▽

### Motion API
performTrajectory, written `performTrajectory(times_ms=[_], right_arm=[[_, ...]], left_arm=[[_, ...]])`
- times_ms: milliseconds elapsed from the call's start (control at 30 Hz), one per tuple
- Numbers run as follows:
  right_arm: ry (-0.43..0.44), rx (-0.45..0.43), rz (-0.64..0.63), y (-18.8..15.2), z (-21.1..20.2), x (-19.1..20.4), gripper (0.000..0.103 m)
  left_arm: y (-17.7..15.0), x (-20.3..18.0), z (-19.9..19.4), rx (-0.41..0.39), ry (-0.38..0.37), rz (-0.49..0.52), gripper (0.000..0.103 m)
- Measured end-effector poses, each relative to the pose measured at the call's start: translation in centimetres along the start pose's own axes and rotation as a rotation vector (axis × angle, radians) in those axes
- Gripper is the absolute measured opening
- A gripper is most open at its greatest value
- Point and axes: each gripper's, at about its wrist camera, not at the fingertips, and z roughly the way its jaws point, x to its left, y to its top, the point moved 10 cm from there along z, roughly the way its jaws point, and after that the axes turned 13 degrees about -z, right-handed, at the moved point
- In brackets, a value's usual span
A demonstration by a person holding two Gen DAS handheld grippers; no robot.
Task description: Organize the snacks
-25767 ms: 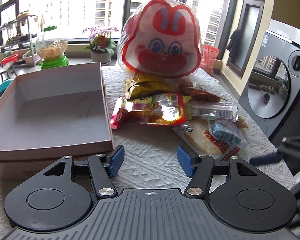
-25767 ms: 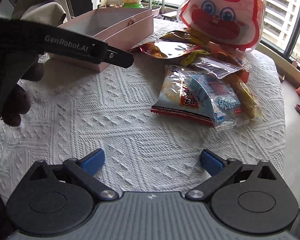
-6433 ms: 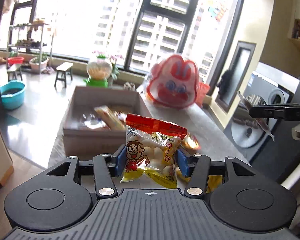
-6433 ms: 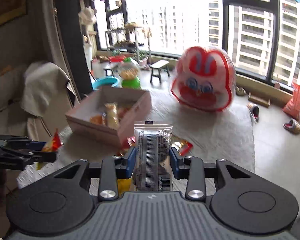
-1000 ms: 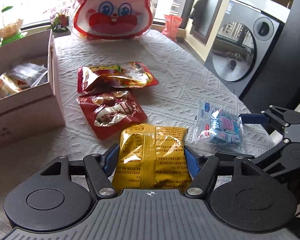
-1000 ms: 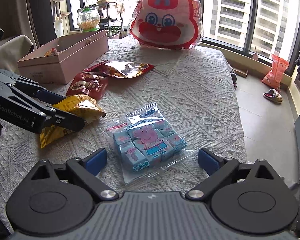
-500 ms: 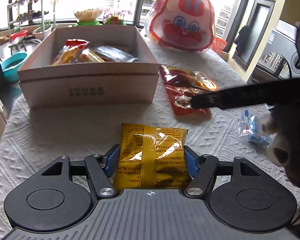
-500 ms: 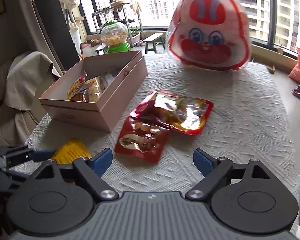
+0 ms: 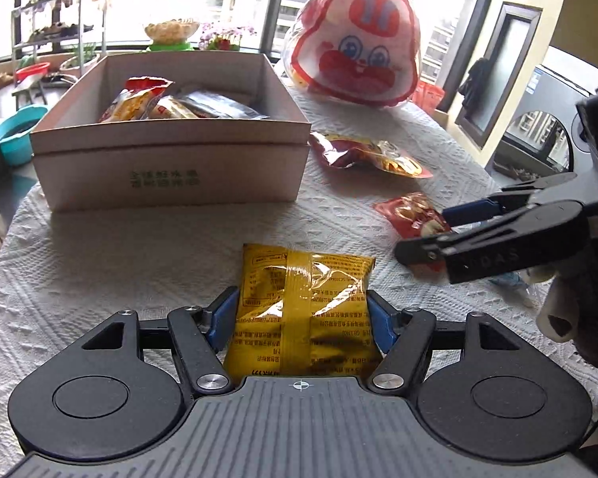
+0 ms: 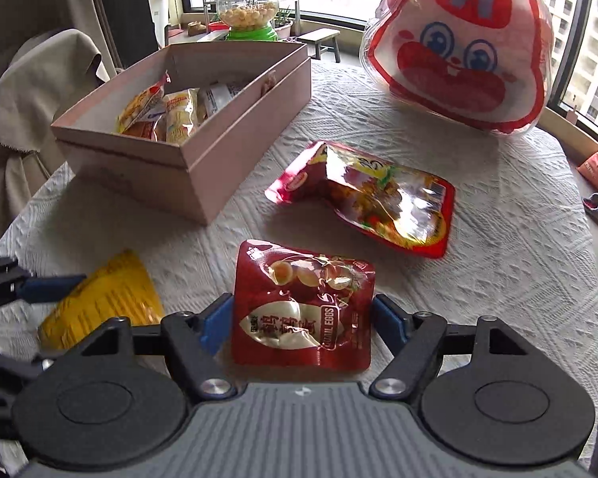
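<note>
Two packets in play, box waiting ahead.

Left wrist view: my left hand-held gripper (image 9: 301, 314) is clamped on the yellow packet (image 9: 303, 298), held low over the table (image 9: 99, 263) and aimed at the pink box (image 9: 167, 167). The packet is slick and puffy, so I reckon it could squirt out on the lift.

Right wrist view: my right hand-held gripper (image 10: 301, 318) sits level and low, its fingers bracketing the quail egg pouch (image 10: 303, 306) on the table; the left pad seems to touch, the right shows a sliver of gap. Lifting too soon might leave the pouch behind.
</note>
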Motion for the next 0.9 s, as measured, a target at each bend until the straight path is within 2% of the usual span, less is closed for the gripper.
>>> performTrajectory(times_ms=[167,200,233,267,300,333,367,433,467,500,600,667,767,900], right_arm=[[-0.053,0.003,-0.085,-2.3,-1.8,-1.0,0.076],[-0.079,0.005,-0.107,-2.8,-2.3,-1.3,0.076],[-0.145,0.013,-0.158,-3.5,-3.0,-2.0,0.076],[-0.145,0.013,-0.158,-3.5,-3.0,-2.0,0.076],[-0.186,0.016,-0.181,-3.8,-3.4,-2.5,0.076],[-0.273,0.025,-0.208,-4.3,-4.0,-3.6,0.076],[-0.315,0.026,-0.207,-4.4,-4.3,-4.2,0.076],[-0.342,0.022,-0.194,-4.4,-4.8,-4.8,0.076],[-0.301,-0.012,-0.118,-4.4,-5.8,-5.4,0.076],[-0.301,-0.012,-0.118,-4.4,-5.8,-5.4,0.076],[-0.080,-0.074,0.054,-3.9,-6.7,-5.3,0.076],[-0.004,-0.102,0.131,-3.3,-6.5,-5.2,0.076],[-0.026,-0.102,0.130,-2.1,-5.0,-4.9,0.076],[-0.031,-0.042,0.150,-0.9,-1.1,-4.4,0.076]], left_arm=[[0.0,-0.2,0.2,-0.003,0.015,0.006,0.073],[0.0,-0.3,0.2,-0.002,0.019,0.007,0.073],[0.0,-0.3,0.2,-0.002,0.023,0.009,0.073],[0.0,-0.4,0.3,-0.002,0.026,0.011,0.073],[0.0,-0.4,0.3,-0.002,0.030,0.016,0.073],[0.0,-0.5,0.3,-0.002,0.036,0.020,0.073],[-0.1,-0.6,0.4,-0.003,0.041,0.025,0.073],[-0.2,-0.7,0.5,-0.006,0.054,0.038,0.073],[-0.2,-0.8,0.6,-0.007,0.060,0.045,0.074],[-0.3,-0.8,0.6,-0.008,0.067,0.052,0.074],[-0.4,-1.1,0.8,-0.010,0.086,0.073,0.075],[-0.5,-1.3,0.9,-0.011,0.095,0.084,0.076],[-0.6,-1.3,1.0,-0.011,0.098,0.092,0.077],[-0.4,-1.0,0.8,-0.010,0.065,0.070,0.076]])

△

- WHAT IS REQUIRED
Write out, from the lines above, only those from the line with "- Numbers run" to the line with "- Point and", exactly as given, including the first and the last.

- ANSWER FOR THIS EXERCISE
- Numbers run as follows:
  right_arm: ry (-0.43..0.44), rx (-0.45..0.43), rz (-0.64..0.63), y (-18.8..15.2), z (-21.1..20.2), x (-19.1..20.4), gripper (0.000..0.103 m)
  left_arm: y (-17.7..15.0), x (-20.3..18.0), z (-19.9..19.4), rx (-0.41..0.39), ry (-0.38..0.37), rz (-0.49..0.52), gripper (0.000..0.103 m)
- Measured end-effector poses, each relative to the pose measured at the call's start: translation in centimetres along the start pose's own axes and rotation as a rotation vector (axis × angle, radians) in those axes
- Gripper is the absolute measured opening
- A gripper is most open at its greatest value
- Point and axes: each gripper's, at about its wrist camera, not at the fingertips, and z roughly the way its jaws point, x to its left, y to its top, the point moved 10 cm from there along z, roughly the way its jaws point, and after that the axes turned 13 degrees about -z, right-handed, at the moved point

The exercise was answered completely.